Live album by Midnight Oil
- Released: 2 December 2022
- Recorded: 26 March 1982
- Venue: Old Lion, Adelaide
- Label: Black Box Records

Midnight Oil chronology
| Resist (2022) | Live at the Old Lion, Adelaide, 1982 (2022) | Head Injuries (Live At Selina's) (2026) |

= Live at the Old Lion, Adelaide, 1982 =

Live at the Old Lion, Adelaide, 1982 is a live album by Australian rock band Midnight Oil.The album was released digitally on 2 December 2022 and physically on 13 May 2023.

Following its physical release, the album peaked at number 7 on the ARIA charts.

==Background and release==
The recording is the 30th release of the Australian Road Crew Association's (ARCA) Desk Tape Series, a series created by ARCA to raise funds to provide financial, health, counselling and well-being services for roadies and crew in crisis.

The Old Lion show took place on 26 March 1982 at The Old Lion in North Adelaide and was part of a two-week run through Victoria and South Australia. The album was released digitally on 2 December 2022.

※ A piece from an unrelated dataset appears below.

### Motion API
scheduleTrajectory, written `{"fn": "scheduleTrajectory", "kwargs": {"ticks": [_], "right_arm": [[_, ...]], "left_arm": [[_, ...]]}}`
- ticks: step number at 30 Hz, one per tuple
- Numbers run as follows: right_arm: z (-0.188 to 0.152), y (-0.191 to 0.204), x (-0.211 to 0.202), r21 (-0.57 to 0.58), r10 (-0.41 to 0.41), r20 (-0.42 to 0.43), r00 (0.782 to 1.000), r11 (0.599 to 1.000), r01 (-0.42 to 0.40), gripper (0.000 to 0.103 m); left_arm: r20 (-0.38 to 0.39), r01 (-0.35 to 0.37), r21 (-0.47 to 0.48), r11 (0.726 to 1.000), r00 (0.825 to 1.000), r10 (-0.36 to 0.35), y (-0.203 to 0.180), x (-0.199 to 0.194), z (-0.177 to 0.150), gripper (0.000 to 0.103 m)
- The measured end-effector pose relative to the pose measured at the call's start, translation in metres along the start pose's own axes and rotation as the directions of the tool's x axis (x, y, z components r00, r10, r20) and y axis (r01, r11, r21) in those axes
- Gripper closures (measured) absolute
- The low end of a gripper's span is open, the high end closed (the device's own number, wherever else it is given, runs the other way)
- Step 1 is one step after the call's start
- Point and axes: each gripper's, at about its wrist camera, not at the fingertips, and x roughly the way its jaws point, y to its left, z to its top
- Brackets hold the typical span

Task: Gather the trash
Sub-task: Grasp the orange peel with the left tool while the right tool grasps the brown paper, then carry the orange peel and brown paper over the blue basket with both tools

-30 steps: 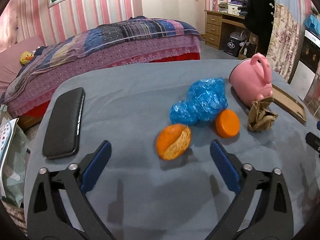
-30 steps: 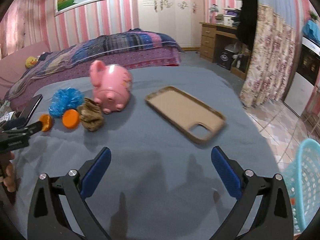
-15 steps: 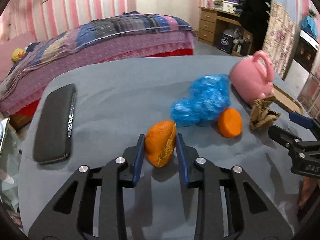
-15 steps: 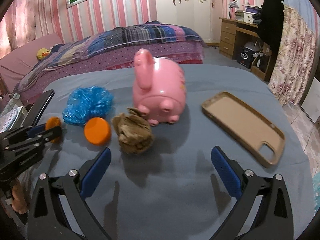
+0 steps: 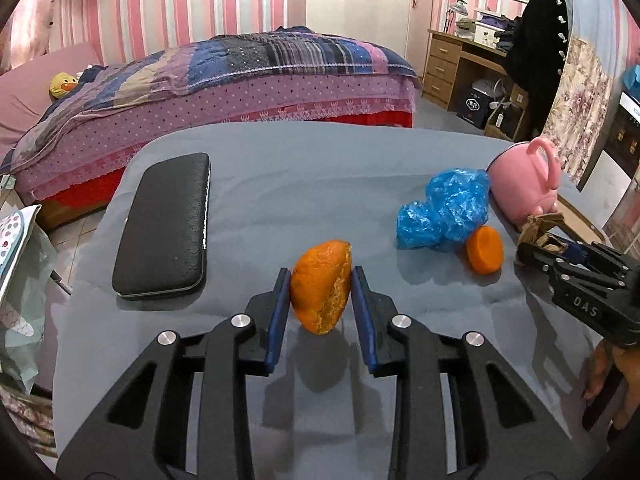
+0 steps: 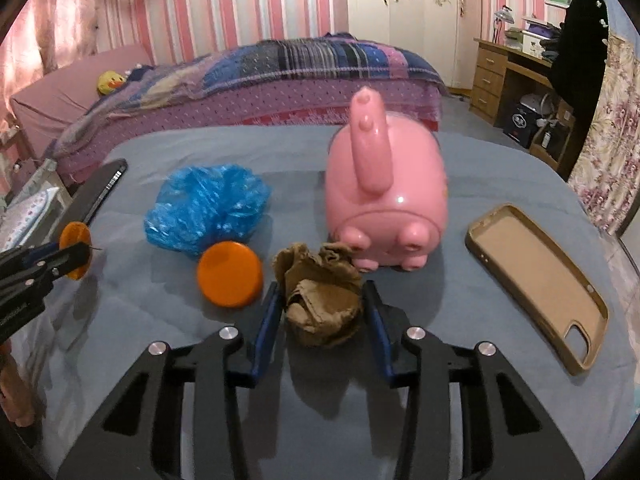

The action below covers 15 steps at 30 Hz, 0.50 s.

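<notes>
Left wrist view, left tongs (image 5: pixel 320 292) clamping orange peel (image 5: pixel 321 286), right tongs (image 6: pixel 320 304) just closed around brown paper wad (image 6: pixel 320 300).

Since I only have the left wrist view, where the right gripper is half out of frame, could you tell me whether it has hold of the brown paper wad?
Observer: Yes. The right gripper has just been closing, and its pads now press both sides of the crumpled brown paper.
Operator: Thank you. What lies beyond the piggy bank?
Observer: A tan phone case, open side up, right of the pink piggy bank and apart from it.
Operator: Does the orange cap touch the paper?
Observer: No, the orange cap sits just left of it, with a small gap.
</notes>
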Motion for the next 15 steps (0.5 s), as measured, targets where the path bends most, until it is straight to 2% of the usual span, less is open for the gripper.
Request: {"fn": "scheduleTrajectory", "kwargs": {"ticks": [5, 9, 15], "right_arm": [[-0.022, -0.01, -0.032, -0.021, -0.034, 0.031, 0.999, 0.999, 0.035, 0.063], [-0.042, -0.029, -0.064, 0.019, -0.064, 0.063, 0.996, 0.998, 0.063, 0.063], [-0.067, -0.066, -0.113, 0.064, -0.132, 0.11, 0.985, 0.99, 0.125, 0.063]], "left_arm": [[0.036, -0.021, 0.002, 1.0, 0.999, 0.021, -0.005, -0.013, -0.005, 0.073], [0.046, -0.009, -0.011, 1.0, 0.999, 0.009, -0.016, -0.02, -0.009, 0.073], [0.081, 0.003, 0.025, 1.0, 0.997, -0.005, -0.047, -0.035, -0.013, 0.073]]}}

Following the digital release, there was strong demand from fans for a CD version. Coordinating the CD physical release was "Frog" Harris, the owner of independent record store Songland Records. Harris said, "To make this project feasible for ARCA, I understandably needed to guarantee a certain amount of sales to ensure the success of the project. When I asked The Powderworkers (Midnight Oil fans) if they wanted this to happen, the reaction was as expected-instantaneous, wildly enthusiastic and supportive of, not only their band, but how the proceeds would be going to help roadies who have kept The Oils, and hundreds of other bands on the road over decades of gruelling touring."

The CD was a once only pressing and released on 13 May 2023.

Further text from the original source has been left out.